An oceanfront studio-style guest room in the Rosewood Miramar hotel's Beach House.(Courtesy of Rosewood Miramar Beach)

There are only two suites housed within the Manor, uber-exclusive setups that come with perks like pre-reserved cabanas at the pools and a private driver. The rest of the Miramar’s accommodations are separated into two regions. One is a village of bungalows and lanai guest rooms artfully arranged around manicured pathways and fire pits. Each clocks in at a minimum of 500 square feet with private or semi-private furnished terraces, designer baths with freestanding tubs, and soft, comfortable furnishings in a palette of ocean tones.

The other set of accommodations hover above the sand at the Beach House. There, the suites and guest rooms are equally generous in size but come with the bonus of unobstructed views of the ocean from their furnished patios.

Upstairs at the Beach House, the Miramar Beach Bar serves south-of-the-border-inspired cocktails and light bites like ceviche and street-style tacos with extravagant fillings like quesabirria and tempura fish, while down on the sand is Santa Barbara’s only fully serviced beach with loungers and on-demand food and drink.

At Caruso’s, on the Beach House’s lower floor, the vibe shifts from laidback patio to luxury yacht. The restaurant, which in addition to its Forbes five stars and one Michelin star also has a Michelin green star for its focus on sustainable and local ingredients and techniques, is nothing short of remarkable.

The Miramar Beach Bar.(Courtesy of Rosewood Miramar Beach)

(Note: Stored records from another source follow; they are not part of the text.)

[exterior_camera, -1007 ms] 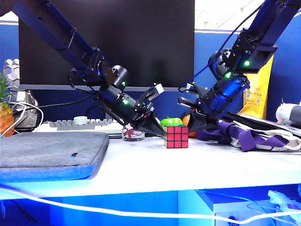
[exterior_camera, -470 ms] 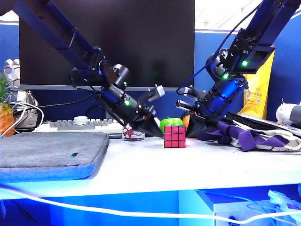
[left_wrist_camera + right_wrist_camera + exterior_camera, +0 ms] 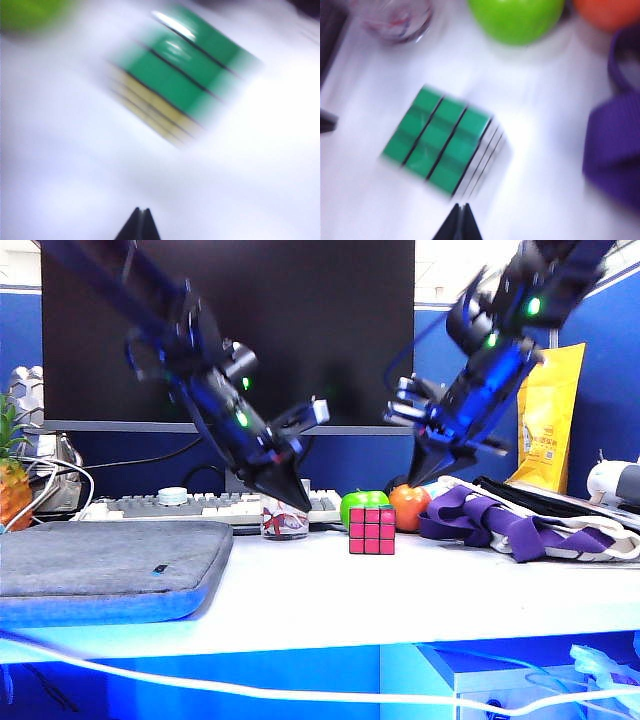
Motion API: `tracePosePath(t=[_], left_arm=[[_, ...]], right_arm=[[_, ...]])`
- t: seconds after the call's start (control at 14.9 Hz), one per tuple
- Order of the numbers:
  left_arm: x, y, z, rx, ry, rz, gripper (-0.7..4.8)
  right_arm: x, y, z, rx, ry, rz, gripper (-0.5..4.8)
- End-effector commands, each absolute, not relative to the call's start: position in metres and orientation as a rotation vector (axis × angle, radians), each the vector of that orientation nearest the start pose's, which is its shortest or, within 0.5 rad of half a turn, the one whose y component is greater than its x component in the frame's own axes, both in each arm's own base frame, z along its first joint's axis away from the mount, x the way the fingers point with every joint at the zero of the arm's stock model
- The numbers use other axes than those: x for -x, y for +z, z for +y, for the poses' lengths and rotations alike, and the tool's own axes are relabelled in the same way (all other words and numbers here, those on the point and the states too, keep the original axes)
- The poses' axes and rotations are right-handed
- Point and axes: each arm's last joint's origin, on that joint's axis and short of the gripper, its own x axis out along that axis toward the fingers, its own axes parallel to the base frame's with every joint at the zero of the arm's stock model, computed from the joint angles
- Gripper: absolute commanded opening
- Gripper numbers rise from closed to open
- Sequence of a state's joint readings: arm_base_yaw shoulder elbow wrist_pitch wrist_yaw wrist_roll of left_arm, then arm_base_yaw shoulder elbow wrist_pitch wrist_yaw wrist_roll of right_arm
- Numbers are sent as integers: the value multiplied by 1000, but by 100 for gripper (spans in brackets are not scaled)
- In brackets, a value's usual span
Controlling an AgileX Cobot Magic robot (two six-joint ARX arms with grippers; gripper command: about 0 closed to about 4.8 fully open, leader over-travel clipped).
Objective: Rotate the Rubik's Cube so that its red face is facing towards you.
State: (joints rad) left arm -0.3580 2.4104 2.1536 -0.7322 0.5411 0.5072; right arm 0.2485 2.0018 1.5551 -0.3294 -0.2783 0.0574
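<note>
The left gripper [image 3: 290,502] hangs above the table with its two fingers pressed together to a point, grasping nothing; in the left wrist view its tips [image 3: 139,220] meet with no gap. The right gripper [image 3: 418,477] is likewise clenched to a point and empty, raised above the orange fruit [image 3: 409,508]; its tips [image 3: 460,216] touch in the right wrist view. Both are blurred by motion.

The Rubik's Cube [image 3: 372,530] rests free on the white table [image 3: 400,590], between the two grippers and lower than both. Its red face [image 3: 372,531] is turned to the near side, toward the exterior camera. From above, the wrist views show its green top [image 3: 436,146], with a pale yellowish side in the left wrist view and a white side in the right.

Just behind the cube sits a green apple [image 3: 358,505], the orange fruit to its right. A small clear cup [image 3: 284,521] with red markings, too small to read, stands to the left. Purple straps [image 3: 500,520] lie at the right, a grey pad [image 3: 110,565] at the near left. Farther back are a keyboard [image 3: 190,506], a dark monitor [image 3: 230,330], a yellow bag [image 3: 548,420] with unreadable print, and blue partition walls.
</note>
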Motion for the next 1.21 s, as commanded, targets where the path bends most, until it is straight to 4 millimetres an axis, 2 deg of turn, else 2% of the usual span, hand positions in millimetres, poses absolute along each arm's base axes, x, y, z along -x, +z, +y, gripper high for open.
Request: tracePosePath(t=[0.07, 0.13, 0.27, 0.34, 0.4, 0.47, 0.54, 0.67, 0.74, 0.87, 1.07, 1.21], left_arm=[[-449, 238, -206, -395, -1156, 820, -4], [-441, 255, -208, -373, -1146, 812, -4], [-428, 272, -211, -383, -1108, 843, -5], [-418, 283, -214, -441, -1071, 865, -4], [-403, 305, -212, -483, -1013, 864, -5], [-396, 317, -210, -465, -1006, 851, -5], [-382, 341, -203, -438, -982, 831, -5], [-357, 364, -189, -489, -888, 806, -4], [-334, 371, -177, -476, -845, 805, -4], [-281, 364, -147, -472, -705, 700, -5], [-216, 343, -114, -369, -655, 517, -5], [-179, 326, -94, -304, -610, 414, -5]], right_arm=[[-403, 261, 113, -51, 475, 774, -2], [-391, 269, 110, -52, 475, 778, -2], [-373, 274, 106, -54, 481, 806, -2], [-361, 278, 106, -48, 484, 788, -2], [-340, 290, 101, -52, 493, 719, -2], [-329, 297, 98, -62, 492, 683, -2], [-310, 306, 93, -102, 486, 650, -1], [-286, 314, 88, -99, 491, 613, -2], [-270, 318, 88, -88, 487, 583, -2], [-230, 327, 80, -89, 462, 488, -2], [-184, 326, 76, -69, 431, 324, -2], [-158, 302, 75, -88, 478, 249, -2]])
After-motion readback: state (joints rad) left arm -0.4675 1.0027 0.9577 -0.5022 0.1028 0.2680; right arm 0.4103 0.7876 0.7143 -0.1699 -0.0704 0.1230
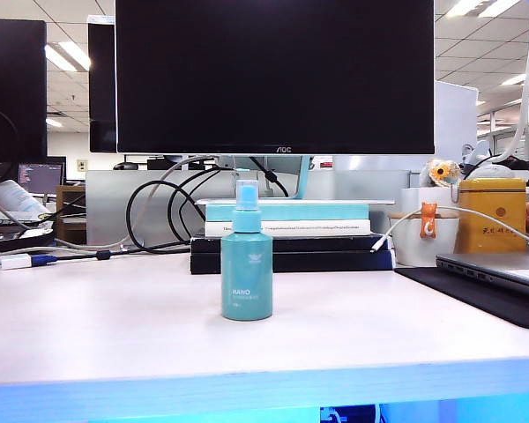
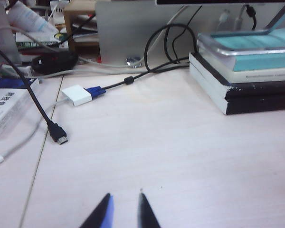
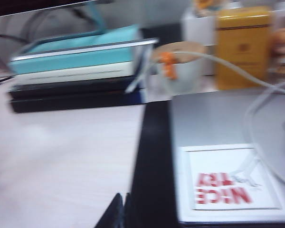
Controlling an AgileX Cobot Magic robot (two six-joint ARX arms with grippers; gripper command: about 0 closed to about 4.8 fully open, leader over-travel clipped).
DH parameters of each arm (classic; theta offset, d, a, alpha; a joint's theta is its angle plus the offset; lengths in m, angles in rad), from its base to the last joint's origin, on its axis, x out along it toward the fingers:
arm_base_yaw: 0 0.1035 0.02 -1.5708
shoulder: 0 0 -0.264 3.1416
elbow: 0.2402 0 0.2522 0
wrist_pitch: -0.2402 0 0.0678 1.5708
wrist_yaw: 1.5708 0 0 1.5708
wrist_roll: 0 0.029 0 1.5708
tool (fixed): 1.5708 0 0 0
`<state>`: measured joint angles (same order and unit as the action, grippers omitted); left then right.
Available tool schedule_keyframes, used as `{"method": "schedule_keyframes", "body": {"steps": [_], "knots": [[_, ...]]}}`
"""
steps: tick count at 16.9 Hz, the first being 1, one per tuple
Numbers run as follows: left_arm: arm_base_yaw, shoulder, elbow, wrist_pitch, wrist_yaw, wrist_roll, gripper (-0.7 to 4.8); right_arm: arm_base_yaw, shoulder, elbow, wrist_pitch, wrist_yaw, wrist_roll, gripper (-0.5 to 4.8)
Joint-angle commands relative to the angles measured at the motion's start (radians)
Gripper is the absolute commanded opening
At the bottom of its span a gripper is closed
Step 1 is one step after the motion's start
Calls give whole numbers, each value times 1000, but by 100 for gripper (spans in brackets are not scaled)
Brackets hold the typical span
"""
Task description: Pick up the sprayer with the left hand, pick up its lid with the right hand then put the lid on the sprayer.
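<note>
Sprayer (image 1: 246, 258): upright mid-table, lettered "NANO", cap on its nozzle. Behind it: stacked books (image 1: 286, 236), cables, "AOC" monitor (image 1: 274, 75). Right of it: laptop (image 1: 494, 271). Left gripper (image 2: 124, 211): empty, narrowly parted, over bare table. Right gripper (image 3: 121, 209): pressed together, beside laptop.

A pale wood-grain counter (image 1: 97, 326) carries the upright teal sprayer (image 1: 246, 256) at its centre. Behind it, toward 12 o'clock, sits a stack of books (image 1: 291, 236) under a monitor stand (image 1: 264, 167). At 9 o'clock lie black cables (image 2: 42, 114) and a white adapter (image 2: 77, 94). At 3 o'clock, a black mat (image 1: 476, 295) bears a grey laptop (image 1: 498, 267), beside a white container (image 1: 420, 233).
</note>
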<state>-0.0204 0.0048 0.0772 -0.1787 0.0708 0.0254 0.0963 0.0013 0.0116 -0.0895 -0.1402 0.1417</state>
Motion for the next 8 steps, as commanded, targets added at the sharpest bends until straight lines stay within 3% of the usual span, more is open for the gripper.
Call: {"method": "schedule_keyframes", "body": {"steps": [1, 8], "knots": [[0, -3, 4, -3, 1, 1, 80, -1, -1, -5, -13, 38, -3, -5], [0, -3, 4, -3, 1, 1, 80, 0, -1, -4, -11, 31, -4, -5]]}}
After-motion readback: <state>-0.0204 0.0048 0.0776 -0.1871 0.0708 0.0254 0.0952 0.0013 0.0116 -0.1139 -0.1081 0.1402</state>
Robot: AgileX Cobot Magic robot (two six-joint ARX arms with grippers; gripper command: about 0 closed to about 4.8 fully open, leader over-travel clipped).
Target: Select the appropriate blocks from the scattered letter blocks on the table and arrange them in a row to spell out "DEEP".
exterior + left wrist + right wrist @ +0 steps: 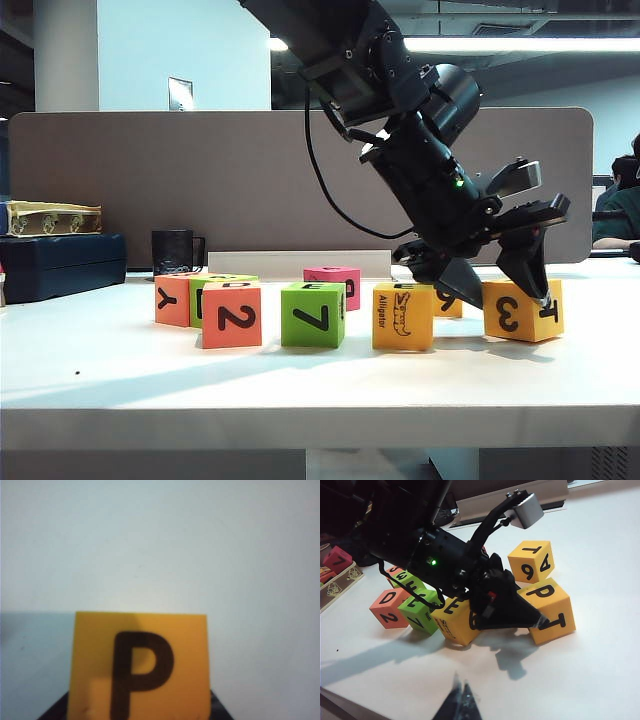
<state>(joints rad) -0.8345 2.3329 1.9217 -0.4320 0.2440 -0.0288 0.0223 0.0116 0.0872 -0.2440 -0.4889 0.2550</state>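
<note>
The exterior camera sits low, level with the table (120, 390) at its front edge, facing across to the back partition (120, 190). The left wrist camera looks straight down from very close onto the P block (140, 665), which fills the lower frame. The right wrist camera hangs higher and farther off, looking down slantwise across the tabletop. It shares the block row (420, 607), the left arm (445, 565) and that P block with the exterior view.
</note>
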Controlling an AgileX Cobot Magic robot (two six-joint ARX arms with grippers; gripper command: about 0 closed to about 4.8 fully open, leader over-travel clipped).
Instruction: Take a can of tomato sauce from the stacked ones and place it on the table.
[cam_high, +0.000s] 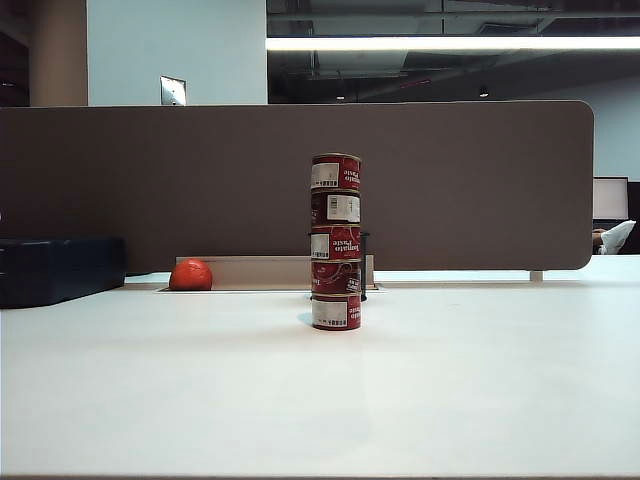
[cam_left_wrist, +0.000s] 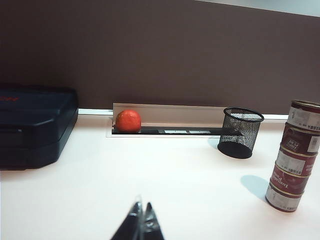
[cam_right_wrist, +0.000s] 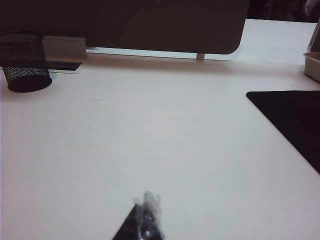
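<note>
Several dark-red tomato sauce cans stand in one upright stack (cam_high: 335, 240) on the white table (cam_high: 480, 380); the top can (cam_high: 335, 172) shows a white barcode label. In the left wrist view the stack (cam_left_wrist: 294, 156) stands far off to one side of my left gripper (cam_left_wrist: 143, 204), which is shut with nothing in it, low over the bare table. My right gripper (cam_right_wrist: 148, 200) is shut and empty too, over the bare table (cam_right_wrist: 165, 140); the stack is out of the right wrist view. Neither gripper shows in the exterior view.
A brown partition (cam_high: 200, 180) closes the back. An orange ball (cam_high: 190, 274) lies in a cable slot behind the stack, near a black mesh cup (cam_left_wrist: 240, 132). A dark case (cam_high: 60, 268) sits at far left. A black mat (cam_right_wrist: 295, 120) lies on the right.
</note>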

Executive chef Massimo Falsini seamlessly combines coastal California cuisine with Italian culinary traditions in three- or four-course prix fixe menus, or an eight-course chef’s tasting menu, that change frequently with the seasonal availability of ingredients. At any given meal, you’re as likely to find elements both elegant—like Santa Barbara abalone sliced, seared, and served with pickled fennel, English peas, and herbed potato froth, or poached Santa Barbara petrale sole with white asparagus, white sturgeon caviar, and vin santo burro fuso—as you are less shi shi elements like longspine thornyhead, a fishing industry bycatch that Falsini refines with Jerusalem artichoke and cordyceps. The wine cellar spans vast territory, too, with a 78-page menu that includes everything from small local producers to European showstoppers.

While Caruso’s is the crowning jewel of Rosewood Miramar Beach’s stable of eateries, Ama Sushi, an intimate, atmospheric den with a marble sushi counter at the edge of the bungalow village, is a close second. Executive chef Scott Yonamine, who spent a decade training in Japan, is truly an artist in the preparation of traditional Japanese flavors. There’s both a prix fixe and omakase menu available but the latter—a 14-course smorgasbord of savory starters like sakizuke (firefly squid with asparagus and miso sauce), delicate nigiri like sayori (Japanese halfbeak) and sakura-masu (cherry trout), and dainty sweets like matcha yuzu verrine (matcha panna cotta with yuzu cream and candied kumquats)---is not to be missed, especially when combined with the beautifully executed sake pairing.

There’s more at the Rosewood Miramar Beach, too, so much more, from its state of the art fitness room outfitted with personal trainers to its two pools (one for adults only) each with private cabanas and cheerful striped umbrellas. Additional boutiques are on their way and, undoubtedly, the resort has more surprises in store for the future.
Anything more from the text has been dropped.